Der nachfolgende Artikel entstand im Dezember 2020 im Zusammenhang mit den Kontakt- und Ausgangsbeschränkungen im 1. Corona-Pandemie-Jahr.
Weihnachten 2020 steht auf dem Kopf
Wenn wir uns im Förderverein Alte Mühle e.V. über alte Bräuche und Sitten unterhalten, so kommen manchmal heute seltsam anmutende Bräuche zu Tage. So soll früher der Weihnachtsbaum aus Platzgründen in vielen Regionen in Thüringen an der Decke gehangen haben. Umfallen konnte der Baum so nicht – nur herunterfallen. Er war so mehr oder weniger katzensicher und angehängte Leckereien hingen vermutlich etwas länger an den Ästen als heute. Das Anzünden der Beleuchtung war wohl hingegen nicht immer einfach. Gegebenenfalls haben nur noch einige ältere Einwohner Kindheitserinnerungen an diesen Brauch.
Das gemeinsame Schmücken des Baumes in der Vorweihnachtszeit gehört heute bei vielen Haushalten zur Familientradition. Aus Sicht der Kinder ist dies das deutlichste Zeichen, dass die Bescherung nun endlich bald losgeht. Meist als grüne Tanne oder aus Plastik zieren in der kommenden Zeit wieder viele Bäume die Wohnstuben. Am Weihnachtsabend versammelt sich dann die ganze Familie um den prachtvoll geschmückten Baum und tauscht Geschenke aus – hoffentlich dieses Jahr mal die Richtigen. Gutscheine werden wohl 2020 der Renner sein, um 2021 einiges nachholen zu können.
Einen ersten, nicht belegten Hinweis auf einen Christbaum gibt es für das Jahr 1419 in Freiburg. Die lokalen Bäcker hatten damals der Überlieferung zufolge einen Baum mit Früchten, Nüssen und Süßigkeiten behängt. Ursprünglich soll der Weihnachtsbaum in Anlehnung an den Paradiesbaum entstanden sein, der im mittelalterlichen Krippenspiel eine wichtige Bedeutung hatte. Vor etwa 450 Jahren zog der Baum dann in die Wohnzimmer ein. Zu jener Zeit wurden aber zumeist nur Äste bzw. Weihnachtsbüschel oder kleinere Bäume mit einer Höhe von 80 cm oft auch verkehrt herum an der Decke befestigt. Üblich soll aber auch die Befestigung mit dem Stamm nach unten gewesen sein, während sich dann die Spitze an der Decke sanft zur Seite neigte.

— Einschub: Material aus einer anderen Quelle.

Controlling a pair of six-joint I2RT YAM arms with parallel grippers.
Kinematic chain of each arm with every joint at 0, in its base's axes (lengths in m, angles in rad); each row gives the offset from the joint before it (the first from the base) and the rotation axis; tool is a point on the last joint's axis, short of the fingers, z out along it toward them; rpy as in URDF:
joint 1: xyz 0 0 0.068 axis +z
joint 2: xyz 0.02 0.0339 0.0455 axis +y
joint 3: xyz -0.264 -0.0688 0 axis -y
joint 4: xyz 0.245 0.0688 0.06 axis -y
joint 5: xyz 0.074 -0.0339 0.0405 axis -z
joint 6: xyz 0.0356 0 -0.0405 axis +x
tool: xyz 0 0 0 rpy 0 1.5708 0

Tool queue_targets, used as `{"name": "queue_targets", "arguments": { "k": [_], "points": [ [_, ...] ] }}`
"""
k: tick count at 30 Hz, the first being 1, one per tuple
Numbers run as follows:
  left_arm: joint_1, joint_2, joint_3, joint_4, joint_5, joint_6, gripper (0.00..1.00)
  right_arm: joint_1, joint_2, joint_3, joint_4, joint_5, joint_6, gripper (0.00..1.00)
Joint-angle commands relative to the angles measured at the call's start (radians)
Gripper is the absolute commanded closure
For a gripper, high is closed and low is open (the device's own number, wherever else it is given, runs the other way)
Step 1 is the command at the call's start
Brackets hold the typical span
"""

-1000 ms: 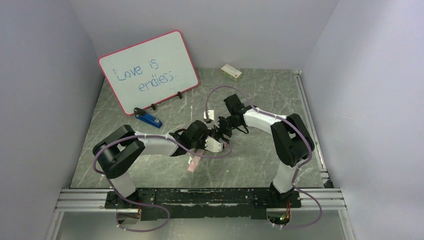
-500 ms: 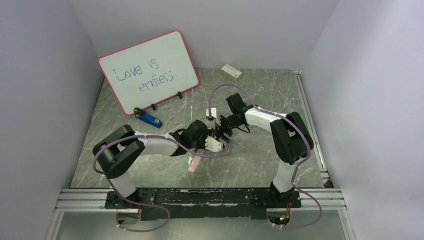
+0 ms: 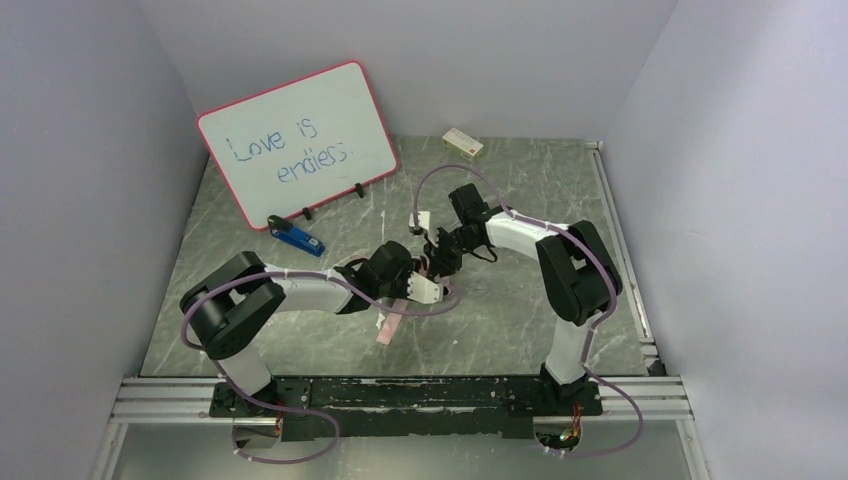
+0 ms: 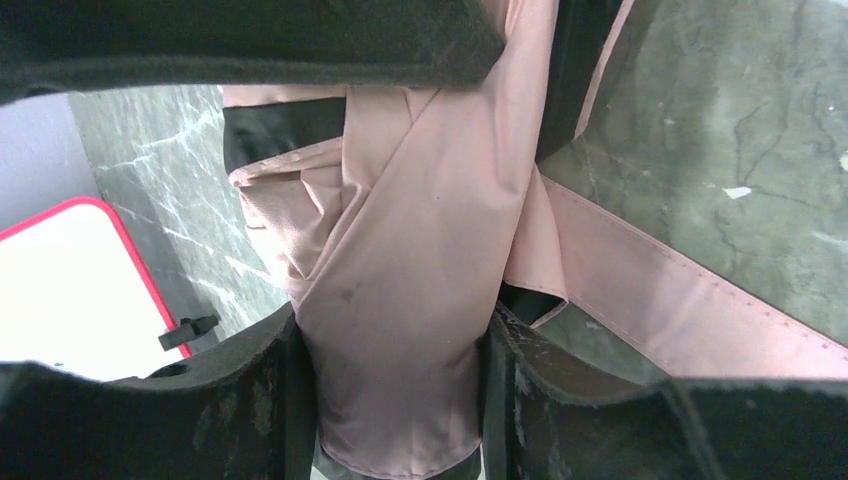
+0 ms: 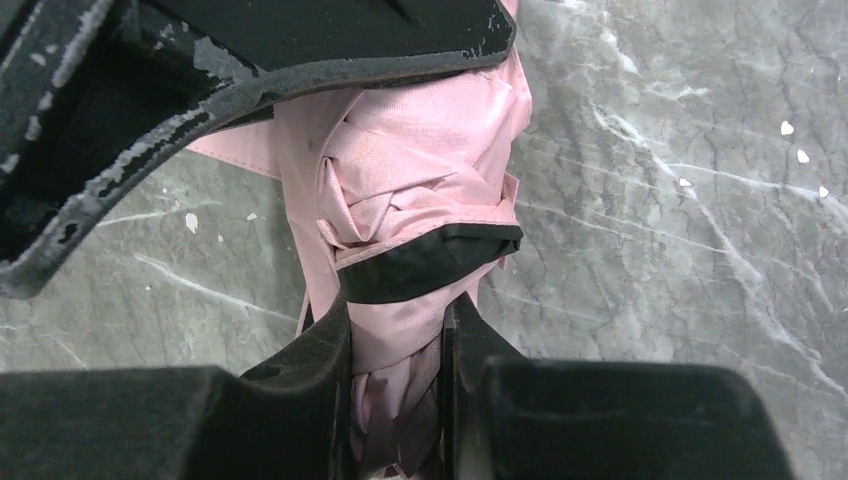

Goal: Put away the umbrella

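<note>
The grey marbled table [image 3: 520,310] is carrying everything, with the pink-framed whiteboard [image 3: 295,140] leaning at its back left. Mid-table, both arms are holding the folded umbrella [image 4: 400,250]. The left gripper [image 4: 390,400] is clamping its pink canopy, the right gripper [image 5: 397,390] is pinching bunched fabric, and the strap [image 3: 388,327] is trailing onto the marble.

The grey-green marbled bench [image 3: 520,310] carries a propped pink-framed rectangular whiteboard [image 3: 297,143]. A blue plastic stapler [image 3: 296,237] lies just in front of it, a small cream box [image 3: 462,143] to its right, and a pale pink fabric umbrella strap [image 3: 388,328] well in front.
</note>
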Motion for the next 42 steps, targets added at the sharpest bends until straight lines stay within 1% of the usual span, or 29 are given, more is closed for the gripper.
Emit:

Der Brauch kann ursprünglich auch symbolisch in der kalten und dunklen Jahreszeit entstanden sein, in der grüne Zweige für das Licht und die Hoffnung in der Dunkelheit des Winters standen. Schon die Römer sollen bereits ihre Häuser zu diesem Zweck beim Jahreswechsel mit Lorbeerzweigen dekoriert haben.
Seit einiger Zeit erfreut sich der sogenannte „upside down christmas tree“ in den USA wieder einer größeren Beliebtheit. Eventuell schwappt auch dieser Trend wieder über den großen Teich zu uns zurück, was auch etwas zur verrückten und durch die Pandemie bedingten stillen Weihnachtszeit passt. Alles wird irgendwie anders werden, als wir uns das vorgestellt hatten – warum dann nicht auch den Weihnachtsbaum auf den Kopf stellen. Der hängende Baum müsste dann allerdings rundum perfekt sein. Alte Traditionen müssen gepflegt werden!